On the eve of the release of Evian Christ's punishing new EP for Tri Angle and ahead of shows at Field Day and Sonar, he meets up with Daniel Cohen to discuss physicality in sound, working with Kanye for Yeezus, and discovering the sweet spot between EDM and abrasive noise

‘Waterfall’, the closing title track from Evian Christ’s new EP, ends abruptly in a round of machine gunfire. (It could, less dramatically, be a CD skipping.) It’s the kind of moment that Joshua Leary enjoys: at first it sounds like a fuck you, something obnoxious to remember on the way out. But listen to it a few more times and it starts to seem silly, a deliberately exaggerated gesture, especially two minutes after the EP’s calmest, most introspective moment, when the heaviness briefly abates and a gentle piano breaks through (stream the EP in full at Leary’s website).

Online, Leary likes to play the joker, especially in his recent Burial parody, and it can sometimes be hard to see where this fits into his production. "I take my music very seriously," he says, even if he "can’t take himself very seriously as a person." Waterfall, is an intense, surprisingly tough listen – there is little respite, apart from that moment on ‘Waterfall’ – but much of the aggression comes with its tongue in its cheek. "I’m just trying to put things together that are serious and not serious," says Leary. ‘Propeller’, the EP’s third track, "might be the most abrasive of all of them, but on the offbeat there’s a dolphin sound." The degraded and demented ‘Fuck Idol’ is like the cartoonish soundtrack to some fairground ride that never arrives. Dancehall rhythms on ‘Waterfall’ aside, these songs are unruly cousins of much contemporary hip hop production, but with less repetition and simplicity. As the music keeps shifting it starts to seem less stable, and some playfulness sneaks out.

Leary’s songs first appeared on YouTube a little over two years ago, featuring signature, pitched-down samples of the rapper Tyga over strikingly serene beats, before Tri Angle released them for free online as Kings & Them. Leary was 22 at the time, living in Ellesmere Port, a town outside Liverpool, and training to be a primary school teacher. Since then, he has quit teaching and his sole release has been a limited-edition, 20-minute ambient mix, Duga-3, but his career has been transformed by a production on Kanye West’s Yeezus, the lust-soaked ‘I’m In It’. He has now signed a publishing deal with Kanye’s Donda company and is about to leave Ellesmere Port for New York so he can work with rappers and singers more easily.

It’s strange to think that, with Waterfall, Leary is only now getting round to his first proper release. To celebrate, he’s putting on a Trance Party at London’s Oval Space. Featuring artists as varied as the rapper Travi$ Scott, Millie & Andrea and Powell, it is the third in a series of nights that he has curated. Ahead of the EP and the night, the Quietus spoke to Leary in a Shoreditch pub about distorting the TV, receiving mysterious emails from the Kanye camp and why he likes Skrillex.
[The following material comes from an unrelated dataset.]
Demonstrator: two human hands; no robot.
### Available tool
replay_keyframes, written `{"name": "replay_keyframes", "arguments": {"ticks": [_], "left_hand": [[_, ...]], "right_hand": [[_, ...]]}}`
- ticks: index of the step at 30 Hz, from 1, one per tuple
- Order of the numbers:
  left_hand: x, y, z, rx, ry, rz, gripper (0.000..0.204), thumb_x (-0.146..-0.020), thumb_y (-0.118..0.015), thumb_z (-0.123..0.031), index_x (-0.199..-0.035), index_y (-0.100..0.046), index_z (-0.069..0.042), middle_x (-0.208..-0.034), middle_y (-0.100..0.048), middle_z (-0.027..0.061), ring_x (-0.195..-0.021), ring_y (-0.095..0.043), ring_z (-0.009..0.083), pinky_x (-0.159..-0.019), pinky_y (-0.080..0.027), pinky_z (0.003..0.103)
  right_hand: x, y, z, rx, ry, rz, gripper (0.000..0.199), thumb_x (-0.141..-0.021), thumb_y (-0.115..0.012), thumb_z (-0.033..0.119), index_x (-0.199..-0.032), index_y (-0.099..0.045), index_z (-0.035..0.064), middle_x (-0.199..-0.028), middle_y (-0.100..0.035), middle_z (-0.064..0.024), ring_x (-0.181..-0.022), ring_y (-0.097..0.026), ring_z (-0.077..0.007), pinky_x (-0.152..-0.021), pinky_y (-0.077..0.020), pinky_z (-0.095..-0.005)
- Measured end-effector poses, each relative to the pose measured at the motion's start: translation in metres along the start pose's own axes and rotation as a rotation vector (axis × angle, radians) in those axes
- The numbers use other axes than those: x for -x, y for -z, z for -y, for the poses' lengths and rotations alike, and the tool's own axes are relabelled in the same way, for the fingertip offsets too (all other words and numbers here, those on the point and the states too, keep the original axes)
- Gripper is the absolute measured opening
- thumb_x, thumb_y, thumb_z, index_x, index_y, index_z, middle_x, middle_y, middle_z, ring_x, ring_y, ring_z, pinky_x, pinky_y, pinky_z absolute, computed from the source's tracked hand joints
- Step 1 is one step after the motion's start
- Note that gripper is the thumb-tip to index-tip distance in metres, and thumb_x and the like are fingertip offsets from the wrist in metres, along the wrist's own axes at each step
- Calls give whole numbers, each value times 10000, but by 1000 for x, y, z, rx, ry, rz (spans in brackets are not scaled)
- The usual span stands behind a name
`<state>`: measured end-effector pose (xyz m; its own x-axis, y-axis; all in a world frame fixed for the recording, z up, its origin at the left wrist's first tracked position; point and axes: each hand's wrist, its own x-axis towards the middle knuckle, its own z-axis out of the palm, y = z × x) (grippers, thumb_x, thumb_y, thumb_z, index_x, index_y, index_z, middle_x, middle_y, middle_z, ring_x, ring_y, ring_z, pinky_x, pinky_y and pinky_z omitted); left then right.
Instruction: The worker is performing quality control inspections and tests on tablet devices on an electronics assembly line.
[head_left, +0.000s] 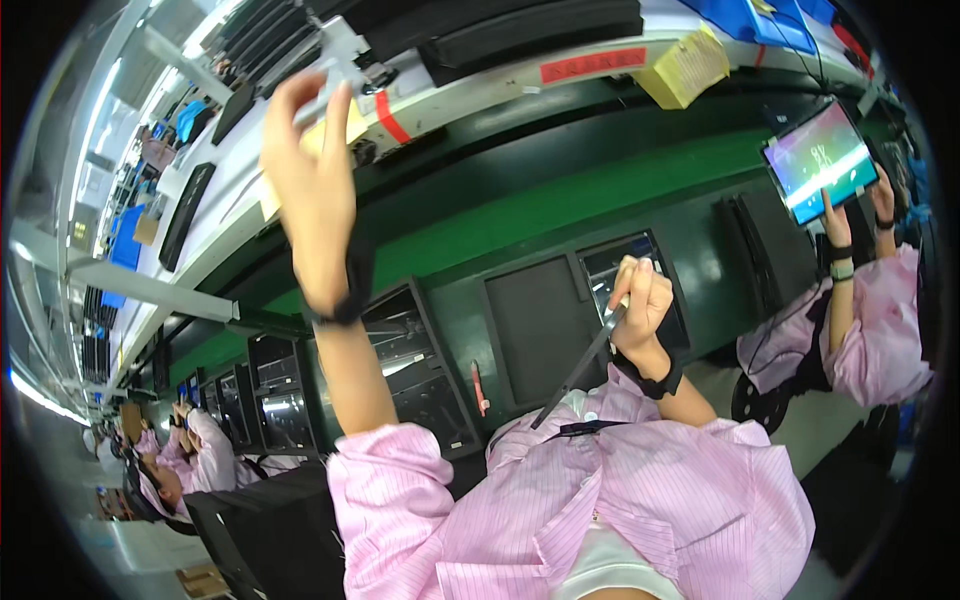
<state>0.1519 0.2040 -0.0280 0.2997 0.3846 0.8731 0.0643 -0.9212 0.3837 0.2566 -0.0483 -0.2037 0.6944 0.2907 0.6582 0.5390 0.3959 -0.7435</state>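
Note:
My left hand [312, 180] is raised at the edge of the white shelf [215, 235], thumb and fingers apart. Yellow paper [345, 120] and a strip of red tape [391, 118] lie close behind its fingers; I see nothing held in it. Near my chest, my right hand [643, 303] is closed round one end of a slim, dark, flat tool [580, 370] that slants down to the left. Behind that hand lies a black tray with a glossy panel [605, 262]. Beside it is a black foam-lined tray [535, 335].
A red-handled tool [479, 390] lies on the green bench [440, 262] next to trays of dark glossy panels [405, 345]. At right a co-worker holds a lit tablet [822, 160]. Black boxes [530, 40] and a yellow paper pad [690, 68] occupy the shelf. More people sit at far left.

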Motion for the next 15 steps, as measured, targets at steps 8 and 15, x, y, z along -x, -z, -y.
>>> {"name": "replay_keyframes", "arguments": {"ticks": [8, 15], "left_hand": [[125, 31, -133, 432, 119, 727, 357, -653, -791, -248, -849, -620, -3, -802, -625, 95, -706, -577, 229, -629, -446, 306], [142, 22, -132, 535, 204, 690, 51, -813, -618, -1, -793, -575, 18, -736, -561, 97, -655, -538, 245, -606, -431, 327]], "right_hand": [[-29, 3, 38, 185, 332, 134, 375, -839, -405, 54, -464, -405, 71, -451, -401, -34, -394, -352, -187, -438, -269, -317], [-27, 3, 46, 154, 359, 204, 374, -845, -402, 65, -471, -412, 79, -456, -408, -33, -395, -352, -189, -438, -269, -318]]}}
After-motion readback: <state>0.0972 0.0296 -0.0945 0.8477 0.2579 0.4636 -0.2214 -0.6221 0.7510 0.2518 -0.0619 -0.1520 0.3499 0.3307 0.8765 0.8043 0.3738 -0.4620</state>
What’s it’s like to go from Kings & Them, which you weren’t necessarily intending even to be released in the first place…

Joshua Leary: Absolutely.

…to, two years later, a much, much bigger audience? How does that influence the process?

JL: It’s a much bigger audience because I know it exists. Just knowing that an audience exists regardless of the size of it makes it a completely different experience this time around. I’m really stressed about it actually.
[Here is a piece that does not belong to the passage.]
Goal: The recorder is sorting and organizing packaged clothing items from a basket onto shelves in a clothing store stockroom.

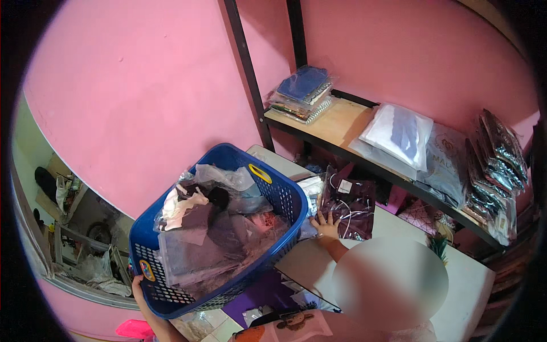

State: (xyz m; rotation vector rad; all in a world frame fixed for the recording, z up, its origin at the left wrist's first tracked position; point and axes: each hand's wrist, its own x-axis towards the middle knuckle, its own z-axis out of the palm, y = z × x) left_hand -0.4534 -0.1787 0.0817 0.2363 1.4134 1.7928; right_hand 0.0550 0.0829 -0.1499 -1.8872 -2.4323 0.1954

Is that something that comes through now, when the music’s finished, or are you thinking about it when you’re making it?

JL: No, not when I was making it, because even though I haven’t been releasing much stuff I’m constantly making it. It’s such a common thing for me I’m never really thinking about it. And then increasingly, as the release date comes closer, it’s something that’s bearing away on me more and more.
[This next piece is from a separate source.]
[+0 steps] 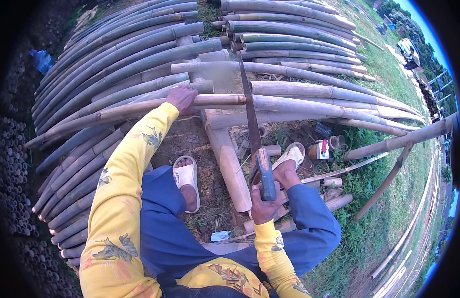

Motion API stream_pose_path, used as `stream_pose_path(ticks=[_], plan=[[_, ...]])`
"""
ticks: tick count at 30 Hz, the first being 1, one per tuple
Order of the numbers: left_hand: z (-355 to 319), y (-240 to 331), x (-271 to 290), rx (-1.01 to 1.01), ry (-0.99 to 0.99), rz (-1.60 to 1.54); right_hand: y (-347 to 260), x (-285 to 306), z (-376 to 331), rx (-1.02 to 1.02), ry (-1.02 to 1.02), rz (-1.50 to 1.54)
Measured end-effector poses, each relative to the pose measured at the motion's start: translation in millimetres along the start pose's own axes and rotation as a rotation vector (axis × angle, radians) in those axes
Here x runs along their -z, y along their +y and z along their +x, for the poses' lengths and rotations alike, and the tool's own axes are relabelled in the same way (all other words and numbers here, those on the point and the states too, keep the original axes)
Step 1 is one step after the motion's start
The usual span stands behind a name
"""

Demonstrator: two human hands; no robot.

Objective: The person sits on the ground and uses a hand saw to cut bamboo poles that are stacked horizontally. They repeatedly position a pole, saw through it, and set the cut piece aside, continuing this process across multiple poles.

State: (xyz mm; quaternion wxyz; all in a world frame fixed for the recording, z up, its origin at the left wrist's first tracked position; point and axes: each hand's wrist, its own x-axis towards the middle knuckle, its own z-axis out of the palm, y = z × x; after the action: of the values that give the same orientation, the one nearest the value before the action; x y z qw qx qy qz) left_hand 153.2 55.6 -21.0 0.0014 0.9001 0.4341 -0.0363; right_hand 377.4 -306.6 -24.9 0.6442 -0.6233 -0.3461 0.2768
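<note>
My left hand (182,99) presses down on a long tan bamboo pole (299,105) that lies crosswise over a thick bamboo support log (229,161). My right hand (264,204) grips the dark handle of a hand saw (251,114). The saw's narrow blade reaches up and away from me, crossing the pole just right of my left hand. Both sleeves are yellow with a leaf print. My feet in pale sandals rest on the ground on either side of the support log.
Many long green-grey bamboo poles (115,54) are stacked at the left and far side. Short cut bamboo pieces (334,201) and a small can (319,149) lie by my right foot. A bamboo rail (399,141) runs at the right over grass.
</note>
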Motion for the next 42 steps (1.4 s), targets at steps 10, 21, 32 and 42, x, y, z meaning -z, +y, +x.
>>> stream_pose_path(ticks=[10,21,32,42], plan=[[12,18,2,0.123,-0.075,-0.019,4,-11,45,0.009,-0.230,-0.108],[1,23,9,0.130,-0.033,-0.033,-10,26,3,-0.009,-0.280,-0.221],[-1,13,4,0.147,-0.048,-0.010,-25,49,-50,-0.092,-0.301,-0.245],[0,15,-1,0.123,-0.027,-0.021,8,-21,56,0.025,-0.287,-0.222]])
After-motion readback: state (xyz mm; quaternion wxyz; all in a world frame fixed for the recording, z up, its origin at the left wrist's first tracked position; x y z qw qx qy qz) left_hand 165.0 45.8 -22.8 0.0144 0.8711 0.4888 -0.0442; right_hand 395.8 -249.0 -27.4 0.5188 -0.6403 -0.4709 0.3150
It’s difficult, ’cause this is new to me just as a job or whatever. It’s hard having your work, your job, critiqued in public. I was teaching before I did this, and you’re critiqued by a lot of people: the parents, the kids, the staff, the headteacher. But my audience and people who ultimately decide whether they like my record or not, I have no idea who they are. I’ve never met them. There’s something inherently strange about that. And this is my first proper release, so I’m having to deal with it. I guess normally people do smaller releases and gradually bigger, and they can just do it step by step. I’ve kind of accelerated.

It would have been quite easy to imagine you making a big, shiny trap beat at this stage, which isn’t really what you’ve done at all. The record’s slick but it’s not glossy.

JL: Yeah, absolutely. A lot of people, when they make music, are concerned about the sonic quality of it at every stage. If you had something you wanted to sample and you didn’t have it in perfect quality, they wouldn’t do it. I don’t let those things affect my creative process. I sample stupid shit from YouTube, from TV adverts. When I’m making music I’ll set myself no boundaries for fucked up sounding things. Afterwards I’ll be like, ok, we need to refine this now and find a way to make those fucked sounds sound more polished. A lot of my stuff’s sample based, even the kick drums in ‘Salt Carousel’. The super square wavey, kind of grime–style bass is the sound of a guitar smashed, just ran through a shit ton of distortion.

Off YouTube?

JL: I think it was off a film. Whenever I’m watching TV I just record everything, and then the next day I’ll load it up into my software and pick things that sound interesting. For this record especially, I just hammered everything I recorded with distortion. I think that’s why you have that balance of it sounding a lot cleaner than the old stuff but not digital clean.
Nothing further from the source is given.